> [TASK ITEM]: Copy the data that follows exactly. Include no pictures.

> [DATA SEGMENT]:
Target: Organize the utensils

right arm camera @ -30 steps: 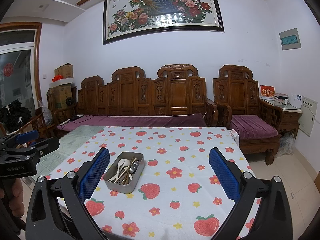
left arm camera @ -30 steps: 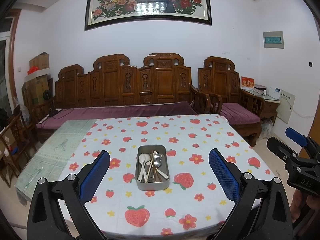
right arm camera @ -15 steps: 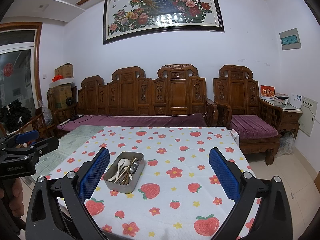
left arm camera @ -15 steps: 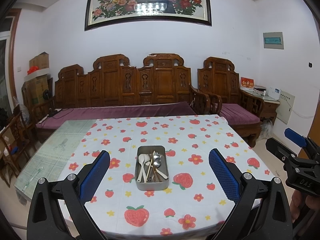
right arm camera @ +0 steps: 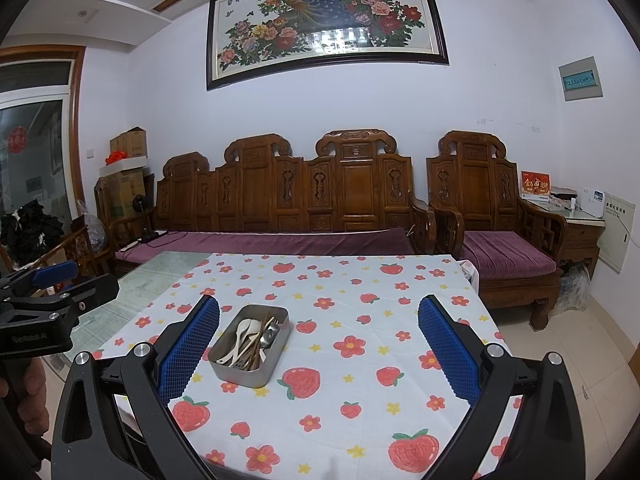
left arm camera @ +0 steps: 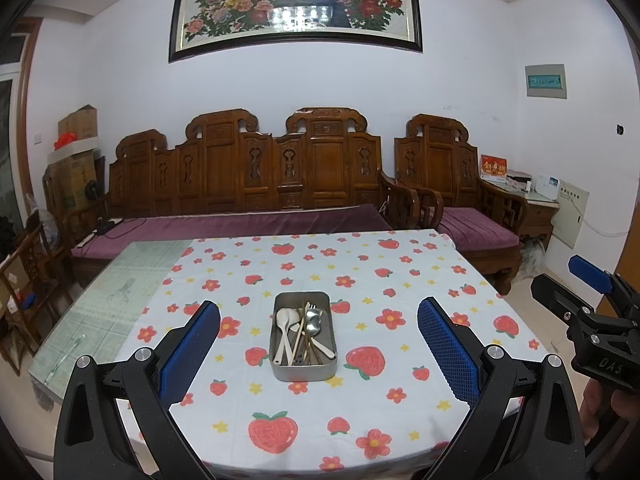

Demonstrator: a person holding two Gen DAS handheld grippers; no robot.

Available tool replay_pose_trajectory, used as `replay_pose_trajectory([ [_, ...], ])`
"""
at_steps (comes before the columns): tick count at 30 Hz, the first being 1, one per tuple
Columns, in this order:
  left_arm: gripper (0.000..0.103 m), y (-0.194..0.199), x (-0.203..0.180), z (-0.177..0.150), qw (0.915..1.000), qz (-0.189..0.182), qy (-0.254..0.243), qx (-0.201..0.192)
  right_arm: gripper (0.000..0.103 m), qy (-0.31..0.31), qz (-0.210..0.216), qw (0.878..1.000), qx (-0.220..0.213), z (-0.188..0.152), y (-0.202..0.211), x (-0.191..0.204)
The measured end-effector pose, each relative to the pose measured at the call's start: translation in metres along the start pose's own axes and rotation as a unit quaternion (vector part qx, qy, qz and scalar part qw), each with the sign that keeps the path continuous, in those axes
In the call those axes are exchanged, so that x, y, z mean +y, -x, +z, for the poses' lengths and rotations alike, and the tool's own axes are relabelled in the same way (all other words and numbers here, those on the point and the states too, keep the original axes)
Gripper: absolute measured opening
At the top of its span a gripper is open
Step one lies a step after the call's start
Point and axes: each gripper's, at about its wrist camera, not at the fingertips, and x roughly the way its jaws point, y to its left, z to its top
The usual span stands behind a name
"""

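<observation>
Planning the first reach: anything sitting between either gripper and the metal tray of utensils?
Nothing visible. The left gripper and right gripper are both open, and only bare tablecloth lies between them and the tray. Inside, spoons and chopsticks lie jumbled together.

A white tablecloth (left arm camera: 360,412) printed with red strawberries, red flowers and small yellow stars. A grey metal tin (left arm camera: 303,372) holds cream-white spoons (left arm camera: 285,326) and tan chopsticks (right arm camera: 256,340). Both grippers' pads (right arm camera: 192,350) are blue with a diamond texture on black frames.
</observation>
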Motion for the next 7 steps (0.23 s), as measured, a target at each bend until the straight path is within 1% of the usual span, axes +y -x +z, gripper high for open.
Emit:
replay_pose_trajectory([
  [7, 0.095, 0.0008, -0.0010, 0.0006, 1.0000, 0.000, -0.001, 0.000, 0.100, 0.000, 0.000, 1.000, 0.000, 0.0002, 0.0012, -0.0010],
])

> [ANSWER TO THIS TASK]:
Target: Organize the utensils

right arm camera @ -30 steps: 
left arm camera @ -30 steps: 
right arm camera @ -15 steps: 
left arm camera @ -15 steps: 
right arm camera @ +0 steps: 
left arm camera @ +0 steps: 

Demonstrator: a person holding two Gen DAS handheld grippers; no robot.

Available tool replay_pose_trajectory, used as `replay_pose_trajectory([ [_, ...], ])`
"""
at_steps (comes before the columns): tick count at 30 Hz, the first being 1, one per tuple
Columns, in this order:
  left_arm: gripper (0.000..0.103 m), y (-0.194..0.199), x (-0.203..0.180), z (-0.177..0.150), qw (0.915..1.000), qz (-0.189..0.182), qy (-0.254..0.243), qx (-0.201..0.192)
  right_arm: gripper (0.000..0.103 m), qy (-0.31..0.31), qz (-0.210..0.216), qw (0.878..1.000), qx (-0.220..0.213), z (-0.188..0.152), y (-0.202..0.211), x (-0.191..0.204)
The measured end-effector pose, each relative to the pose measured at the call's start: translation in metres along the start pose's own axes and rotation as a unit quaternion (vector part qx, qy, qz and scalar part qw), each with the sign that keeps the path continuous, in those axes
In the call those axes are exchanged, so that x, y, z mean +y, -x, +z, for the poses' lengths and rotations alike, and the tool's own axes are relabelled in the same way (all other words and numbers here, those on the point and the states too, keep the original axes)
Gripper: absolute measured opening
At the top of its span a gripper is open
Step one lies a step after the call's start
Point and axes: each gripper's, at about its wrist camera, not at the fingertips, and x roughly the way its jaws point, y to its left, z to its top
The usual span stands behind a name
"""

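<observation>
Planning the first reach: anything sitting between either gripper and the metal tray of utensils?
Nothing visible. The left gripper and right gripper are both open, and only bare tablecloth lies between them and the tray. Inside, spoons and chopsticks lie jumbled together.

A white tablecloth (left arm camera: 360,412) printed with red strawberries, red flowers and small yellow stars. A grey metal tin (left arm camera: 303,372) holds cream-white spoons (left arm camera: 285,326) and tan chopsticks (right arm camera: 256,340). Both grippers' pads (right arm camera: 192,350) are blue with a diamond texture on black frames.
</observation>
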Motion for the next 7 steps (0.23 s), as measured, a target at each bend until the straight path is within 1% of the usual span, axes +y -x +z, gripper high for open.
Emit:
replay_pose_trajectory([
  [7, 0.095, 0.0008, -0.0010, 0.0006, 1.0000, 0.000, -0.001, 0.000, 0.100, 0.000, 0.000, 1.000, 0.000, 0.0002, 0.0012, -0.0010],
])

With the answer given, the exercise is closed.